The theory was first proposed in 1995 by Robert Bauval, and has since been expanded in collaboration with Adrian Gilbert and Graham Hancock to include the Great Sphinx as a representation of the constellation Leo, and the Nile river to represent the Milky Way galaxy. This theory not only notes that there is a match between these arrangements, but postulates that this was deliberate on the part of the builders of the pyramids. That sounds OK, but the biggie here is that the stars in Orion's Belt and the constellation of Leo match up in these locations approximately 10,500 B.C.E., a mere 8,000 years earlier than the accepted accounts!
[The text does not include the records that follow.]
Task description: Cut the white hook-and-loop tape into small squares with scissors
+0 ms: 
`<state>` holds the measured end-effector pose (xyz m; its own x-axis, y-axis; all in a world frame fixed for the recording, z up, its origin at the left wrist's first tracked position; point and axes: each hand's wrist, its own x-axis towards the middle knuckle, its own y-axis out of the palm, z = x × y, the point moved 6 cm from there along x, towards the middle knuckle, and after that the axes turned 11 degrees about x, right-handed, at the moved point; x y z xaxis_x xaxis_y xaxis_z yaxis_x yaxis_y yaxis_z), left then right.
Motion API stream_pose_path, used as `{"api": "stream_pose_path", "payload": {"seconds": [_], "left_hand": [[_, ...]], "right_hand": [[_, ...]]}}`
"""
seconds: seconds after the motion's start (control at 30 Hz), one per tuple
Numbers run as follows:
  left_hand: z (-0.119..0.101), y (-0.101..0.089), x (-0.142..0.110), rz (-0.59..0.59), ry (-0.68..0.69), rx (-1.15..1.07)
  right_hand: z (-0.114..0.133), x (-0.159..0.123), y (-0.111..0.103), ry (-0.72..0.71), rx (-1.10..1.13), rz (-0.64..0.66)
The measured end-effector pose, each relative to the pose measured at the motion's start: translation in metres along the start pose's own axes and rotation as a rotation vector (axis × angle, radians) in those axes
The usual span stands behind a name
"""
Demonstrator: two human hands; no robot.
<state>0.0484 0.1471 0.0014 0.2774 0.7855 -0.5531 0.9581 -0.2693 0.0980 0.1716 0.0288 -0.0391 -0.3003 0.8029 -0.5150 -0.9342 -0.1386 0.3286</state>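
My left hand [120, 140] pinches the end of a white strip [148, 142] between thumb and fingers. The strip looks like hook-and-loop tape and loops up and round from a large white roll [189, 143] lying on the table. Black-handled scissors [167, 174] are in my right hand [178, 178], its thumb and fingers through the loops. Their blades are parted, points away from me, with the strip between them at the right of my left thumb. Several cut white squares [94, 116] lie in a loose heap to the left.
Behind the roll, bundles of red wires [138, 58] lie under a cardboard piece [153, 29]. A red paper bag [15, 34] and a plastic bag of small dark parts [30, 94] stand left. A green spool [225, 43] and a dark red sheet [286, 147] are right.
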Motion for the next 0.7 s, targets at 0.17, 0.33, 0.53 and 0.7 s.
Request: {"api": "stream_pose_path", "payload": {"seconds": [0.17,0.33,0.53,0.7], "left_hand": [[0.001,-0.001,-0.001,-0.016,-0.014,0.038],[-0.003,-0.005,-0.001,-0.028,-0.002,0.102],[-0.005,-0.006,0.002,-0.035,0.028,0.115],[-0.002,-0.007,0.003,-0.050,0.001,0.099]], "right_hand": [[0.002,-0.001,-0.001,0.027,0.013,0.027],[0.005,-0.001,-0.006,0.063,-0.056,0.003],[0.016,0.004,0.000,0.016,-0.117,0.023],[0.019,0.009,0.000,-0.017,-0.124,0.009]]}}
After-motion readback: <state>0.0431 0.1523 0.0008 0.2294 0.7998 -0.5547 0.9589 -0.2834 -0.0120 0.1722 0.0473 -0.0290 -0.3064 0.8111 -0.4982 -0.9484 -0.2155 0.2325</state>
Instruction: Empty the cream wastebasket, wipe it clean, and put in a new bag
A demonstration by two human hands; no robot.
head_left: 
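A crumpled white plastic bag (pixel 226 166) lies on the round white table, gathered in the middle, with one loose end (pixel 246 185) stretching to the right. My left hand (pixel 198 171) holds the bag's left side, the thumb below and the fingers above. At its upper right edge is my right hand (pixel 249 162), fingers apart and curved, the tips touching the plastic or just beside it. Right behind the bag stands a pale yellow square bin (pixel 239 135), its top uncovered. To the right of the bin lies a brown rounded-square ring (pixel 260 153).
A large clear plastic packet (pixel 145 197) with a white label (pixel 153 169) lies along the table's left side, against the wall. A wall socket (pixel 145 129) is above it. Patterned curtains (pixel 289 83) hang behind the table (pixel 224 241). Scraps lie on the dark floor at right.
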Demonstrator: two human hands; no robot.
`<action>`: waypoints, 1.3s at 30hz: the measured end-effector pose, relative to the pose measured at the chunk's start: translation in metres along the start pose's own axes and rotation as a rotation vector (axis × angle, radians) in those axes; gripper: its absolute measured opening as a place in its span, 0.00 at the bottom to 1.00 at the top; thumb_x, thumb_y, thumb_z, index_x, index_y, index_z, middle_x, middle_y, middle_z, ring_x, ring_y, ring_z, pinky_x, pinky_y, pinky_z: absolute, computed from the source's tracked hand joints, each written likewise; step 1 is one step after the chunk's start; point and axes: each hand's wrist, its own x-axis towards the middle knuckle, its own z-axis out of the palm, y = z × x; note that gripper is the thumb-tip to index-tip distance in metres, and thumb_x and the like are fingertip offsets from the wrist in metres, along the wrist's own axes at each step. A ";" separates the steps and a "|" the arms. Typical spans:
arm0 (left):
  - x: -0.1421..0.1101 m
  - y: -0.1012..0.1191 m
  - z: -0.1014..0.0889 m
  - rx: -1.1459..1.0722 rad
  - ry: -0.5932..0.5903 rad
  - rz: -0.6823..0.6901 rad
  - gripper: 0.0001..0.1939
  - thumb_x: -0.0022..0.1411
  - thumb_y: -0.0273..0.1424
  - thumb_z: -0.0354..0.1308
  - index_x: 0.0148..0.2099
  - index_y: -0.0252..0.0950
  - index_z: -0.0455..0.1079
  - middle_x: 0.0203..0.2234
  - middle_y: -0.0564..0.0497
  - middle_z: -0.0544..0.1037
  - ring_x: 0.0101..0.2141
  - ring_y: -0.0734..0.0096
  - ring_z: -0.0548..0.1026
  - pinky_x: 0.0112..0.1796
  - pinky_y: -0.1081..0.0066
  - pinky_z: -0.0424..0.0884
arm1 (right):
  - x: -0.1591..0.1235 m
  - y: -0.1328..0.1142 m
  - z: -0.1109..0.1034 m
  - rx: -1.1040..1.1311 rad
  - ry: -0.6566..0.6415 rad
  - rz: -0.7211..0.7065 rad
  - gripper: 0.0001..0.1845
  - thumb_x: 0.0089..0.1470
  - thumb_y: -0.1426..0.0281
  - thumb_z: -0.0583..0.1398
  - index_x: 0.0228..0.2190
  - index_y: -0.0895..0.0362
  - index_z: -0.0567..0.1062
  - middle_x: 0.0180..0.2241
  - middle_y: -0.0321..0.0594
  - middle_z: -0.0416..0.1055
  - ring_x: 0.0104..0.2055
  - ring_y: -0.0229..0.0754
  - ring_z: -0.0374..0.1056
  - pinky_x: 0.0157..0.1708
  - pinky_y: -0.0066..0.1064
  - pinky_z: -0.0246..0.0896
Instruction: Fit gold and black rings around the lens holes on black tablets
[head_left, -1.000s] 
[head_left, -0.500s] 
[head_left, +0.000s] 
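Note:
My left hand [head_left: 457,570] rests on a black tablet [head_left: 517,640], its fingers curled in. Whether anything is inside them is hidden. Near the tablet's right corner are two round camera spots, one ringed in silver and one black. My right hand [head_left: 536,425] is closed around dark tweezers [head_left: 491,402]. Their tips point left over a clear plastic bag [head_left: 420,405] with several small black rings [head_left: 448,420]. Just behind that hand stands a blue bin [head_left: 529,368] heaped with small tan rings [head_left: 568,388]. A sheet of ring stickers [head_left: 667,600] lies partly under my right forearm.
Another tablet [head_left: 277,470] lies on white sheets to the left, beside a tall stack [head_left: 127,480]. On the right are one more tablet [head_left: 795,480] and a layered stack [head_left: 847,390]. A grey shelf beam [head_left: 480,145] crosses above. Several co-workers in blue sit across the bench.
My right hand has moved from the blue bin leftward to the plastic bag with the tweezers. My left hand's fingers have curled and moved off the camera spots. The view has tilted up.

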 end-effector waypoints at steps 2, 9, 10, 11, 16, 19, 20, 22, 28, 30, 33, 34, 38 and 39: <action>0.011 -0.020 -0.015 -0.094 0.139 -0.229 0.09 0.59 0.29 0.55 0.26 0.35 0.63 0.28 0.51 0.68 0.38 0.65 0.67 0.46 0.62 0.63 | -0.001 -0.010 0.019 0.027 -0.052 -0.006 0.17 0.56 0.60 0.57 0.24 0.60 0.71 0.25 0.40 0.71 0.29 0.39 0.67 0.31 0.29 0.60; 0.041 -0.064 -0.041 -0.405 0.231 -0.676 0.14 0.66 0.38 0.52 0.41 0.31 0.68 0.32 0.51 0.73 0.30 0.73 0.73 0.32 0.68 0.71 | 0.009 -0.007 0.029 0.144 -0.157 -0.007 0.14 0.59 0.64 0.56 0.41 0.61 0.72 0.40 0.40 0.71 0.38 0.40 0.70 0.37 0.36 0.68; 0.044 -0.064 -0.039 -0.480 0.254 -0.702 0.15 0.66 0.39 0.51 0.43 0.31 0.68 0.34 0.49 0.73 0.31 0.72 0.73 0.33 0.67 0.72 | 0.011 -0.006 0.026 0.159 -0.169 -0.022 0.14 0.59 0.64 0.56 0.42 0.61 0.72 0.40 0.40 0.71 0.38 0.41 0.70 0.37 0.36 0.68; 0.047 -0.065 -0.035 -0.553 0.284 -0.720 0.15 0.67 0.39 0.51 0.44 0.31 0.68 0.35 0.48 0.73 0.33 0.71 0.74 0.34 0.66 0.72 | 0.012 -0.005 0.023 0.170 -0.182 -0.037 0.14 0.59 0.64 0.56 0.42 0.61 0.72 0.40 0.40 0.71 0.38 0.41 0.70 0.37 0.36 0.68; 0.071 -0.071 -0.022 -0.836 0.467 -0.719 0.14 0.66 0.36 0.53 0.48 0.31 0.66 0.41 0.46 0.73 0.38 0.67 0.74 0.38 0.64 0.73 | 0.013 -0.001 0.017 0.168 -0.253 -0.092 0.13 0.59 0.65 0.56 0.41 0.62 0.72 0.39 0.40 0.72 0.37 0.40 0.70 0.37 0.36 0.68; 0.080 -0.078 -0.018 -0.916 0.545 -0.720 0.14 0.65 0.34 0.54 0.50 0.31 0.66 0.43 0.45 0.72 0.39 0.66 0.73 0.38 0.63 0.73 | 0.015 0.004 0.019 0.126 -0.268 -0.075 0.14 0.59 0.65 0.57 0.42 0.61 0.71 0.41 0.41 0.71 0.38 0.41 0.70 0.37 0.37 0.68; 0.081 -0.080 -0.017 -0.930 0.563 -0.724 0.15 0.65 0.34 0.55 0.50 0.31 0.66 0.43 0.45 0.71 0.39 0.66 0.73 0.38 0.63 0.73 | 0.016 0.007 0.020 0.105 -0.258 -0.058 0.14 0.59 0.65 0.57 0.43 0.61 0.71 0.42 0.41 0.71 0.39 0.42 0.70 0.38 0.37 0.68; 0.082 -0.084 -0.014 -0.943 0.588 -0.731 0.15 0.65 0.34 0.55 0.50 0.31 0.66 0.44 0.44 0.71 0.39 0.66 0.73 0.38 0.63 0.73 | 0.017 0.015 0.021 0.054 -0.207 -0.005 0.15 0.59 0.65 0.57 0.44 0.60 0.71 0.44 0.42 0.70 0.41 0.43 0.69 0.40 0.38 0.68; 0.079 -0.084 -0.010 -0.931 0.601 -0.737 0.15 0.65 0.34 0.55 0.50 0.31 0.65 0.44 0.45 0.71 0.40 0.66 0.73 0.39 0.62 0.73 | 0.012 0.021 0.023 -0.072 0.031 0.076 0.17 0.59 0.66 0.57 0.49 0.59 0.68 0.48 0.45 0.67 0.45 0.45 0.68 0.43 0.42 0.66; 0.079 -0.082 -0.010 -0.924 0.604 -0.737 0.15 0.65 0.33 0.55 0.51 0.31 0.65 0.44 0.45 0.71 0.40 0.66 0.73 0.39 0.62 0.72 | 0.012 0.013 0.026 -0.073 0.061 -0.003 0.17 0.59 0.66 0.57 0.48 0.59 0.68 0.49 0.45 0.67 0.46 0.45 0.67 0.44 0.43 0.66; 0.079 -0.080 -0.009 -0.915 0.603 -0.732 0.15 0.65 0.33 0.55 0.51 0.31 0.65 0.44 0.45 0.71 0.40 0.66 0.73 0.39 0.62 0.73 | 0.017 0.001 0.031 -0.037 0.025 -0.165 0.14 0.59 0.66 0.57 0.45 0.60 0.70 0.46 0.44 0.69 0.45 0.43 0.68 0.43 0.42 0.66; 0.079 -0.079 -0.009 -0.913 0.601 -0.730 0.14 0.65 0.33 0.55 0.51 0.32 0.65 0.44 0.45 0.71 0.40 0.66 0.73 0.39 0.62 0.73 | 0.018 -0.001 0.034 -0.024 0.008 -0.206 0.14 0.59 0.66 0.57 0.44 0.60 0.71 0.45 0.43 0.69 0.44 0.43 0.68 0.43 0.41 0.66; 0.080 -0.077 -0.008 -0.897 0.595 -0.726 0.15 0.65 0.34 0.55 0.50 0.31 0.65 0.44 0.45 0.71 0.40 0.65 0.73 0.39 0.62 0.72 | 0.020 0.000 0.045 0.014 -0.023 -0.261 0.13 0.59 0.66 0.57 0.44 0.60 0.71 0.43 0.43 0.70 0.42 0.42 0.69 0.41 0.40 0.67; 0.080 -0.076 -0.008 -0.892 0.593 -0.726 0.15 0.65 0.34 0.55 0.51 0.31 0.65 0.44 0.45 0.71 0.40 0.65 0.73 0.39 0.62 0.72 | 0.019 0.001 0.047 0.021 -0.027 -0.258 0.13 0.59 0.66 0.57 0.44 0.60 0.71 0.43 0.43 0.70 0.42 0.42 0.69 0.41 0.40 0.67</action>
Well, despite some support from geologists who have argued that the effects of water erosion on the Great Sphinx date parts of that monument to at least 7,000-5,000 B.C.E., mainstream Egyptologists don't accept the Orion thesis. It does put the Great Pyramids and the Great Sphinx into an era before the Ancient Egyptians, so that's understandable! Still, it's a fascinating thought that someone might have built these huge monuments in relation to the constellations.
And, here I have to note that my daughter was quite thrilled by this idea when studying ancient cultures, probably in elementary school. She did a project on this very hypothesis, building a 3-D map of the Pyramids with the Great Sphinx, the Nile and all carefully positioned to match up with a picture of Orion. It was remarkably cool!